[EXERCISE DATA]

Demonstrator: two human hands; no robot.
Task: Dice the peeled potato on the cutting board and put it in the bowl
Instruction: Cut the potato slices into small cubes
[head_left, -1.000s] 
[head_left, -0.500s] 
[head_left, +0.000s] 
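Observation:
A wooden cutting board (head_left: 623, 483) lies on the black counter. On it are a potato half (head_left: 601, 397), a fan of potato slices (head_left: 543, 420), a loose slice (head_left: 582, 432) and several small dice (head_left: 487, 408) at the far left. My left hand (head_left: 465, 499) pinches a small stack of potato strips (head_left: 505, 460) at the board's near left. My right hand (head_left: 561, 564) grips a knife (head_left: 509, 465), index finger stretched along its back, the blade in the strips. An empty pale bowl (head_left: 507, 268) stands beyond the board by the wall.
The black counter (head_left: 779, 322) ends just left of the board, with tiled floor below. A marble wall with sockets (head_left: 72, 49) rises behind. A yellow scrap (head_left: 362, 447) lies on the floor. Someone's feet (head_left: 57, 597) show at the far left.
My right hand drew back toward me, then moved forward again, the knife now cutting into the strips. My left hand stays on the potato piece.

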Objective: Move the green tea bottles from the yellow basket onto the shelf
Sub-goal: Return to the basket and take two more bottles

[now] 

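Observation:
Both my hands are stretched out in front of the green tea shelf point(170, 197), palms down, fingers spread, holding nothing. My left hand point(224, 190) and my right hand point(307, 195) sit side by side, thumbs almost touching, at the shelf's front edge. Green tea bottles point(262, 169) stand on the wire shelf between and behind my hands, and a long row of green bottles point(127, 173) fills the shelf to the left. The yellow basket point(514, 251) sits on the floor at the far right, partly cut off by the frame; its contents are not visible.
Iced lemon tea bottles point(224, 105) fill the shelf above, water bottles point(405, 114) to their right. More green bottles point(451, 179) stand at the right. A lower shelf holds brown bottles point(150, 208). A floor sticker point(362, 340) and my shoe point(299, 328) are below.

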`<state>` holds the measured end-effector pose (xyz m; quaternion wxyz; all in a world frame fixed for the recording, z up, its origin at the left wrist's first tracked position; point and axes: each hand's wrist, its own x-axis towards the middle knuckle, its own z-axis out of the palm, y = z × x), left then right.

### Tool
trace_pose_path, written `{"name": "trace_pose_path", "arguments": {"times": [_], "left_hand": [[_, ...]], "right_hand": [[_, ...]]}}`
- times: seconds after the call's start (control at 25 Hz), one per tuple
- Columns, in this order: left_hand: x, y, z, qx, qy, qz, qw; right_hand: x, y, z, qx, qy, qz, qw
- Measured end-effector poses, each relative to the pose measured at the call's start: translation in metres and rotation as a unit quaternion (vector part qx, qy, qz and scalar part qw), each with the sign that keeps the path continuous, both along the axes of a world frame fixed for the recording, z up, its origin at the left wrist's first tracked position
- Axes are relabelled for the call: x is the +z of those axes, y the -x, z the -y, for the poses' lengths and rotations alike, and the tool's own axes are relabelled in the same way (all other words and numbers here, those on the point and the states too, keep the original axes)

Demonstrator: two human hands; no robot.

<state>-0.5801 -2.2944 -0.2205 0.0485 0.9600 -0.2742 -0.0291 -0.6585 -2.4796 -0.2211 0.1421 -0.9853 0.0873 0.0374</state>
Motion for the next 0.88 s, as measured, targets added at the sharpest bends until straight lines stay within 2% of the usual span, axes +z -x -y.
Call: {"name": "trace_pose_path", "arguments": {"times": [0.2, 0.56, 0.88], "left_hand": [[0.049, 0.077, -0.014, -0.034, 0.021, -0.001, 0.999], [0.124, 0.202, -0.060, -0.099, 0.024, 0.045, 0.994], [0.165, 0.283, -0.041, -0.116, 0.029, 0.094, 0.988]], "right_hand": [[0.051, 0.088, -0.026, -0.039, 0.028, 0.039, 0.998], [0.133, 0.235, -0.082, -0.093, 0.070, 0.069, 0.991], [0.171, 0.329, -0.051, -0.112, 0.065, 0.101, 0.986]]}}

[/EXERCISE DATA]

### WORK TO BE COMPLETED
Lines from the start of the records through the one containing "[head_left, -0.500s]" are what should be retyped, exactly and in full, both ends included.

### TASK RESULT
Demonstrator: two human hands; no robot.
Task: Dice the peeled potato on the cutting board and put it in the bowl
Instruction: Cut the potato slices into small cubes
[head_left, -1.000s] 
[head_left, -0.500s] 

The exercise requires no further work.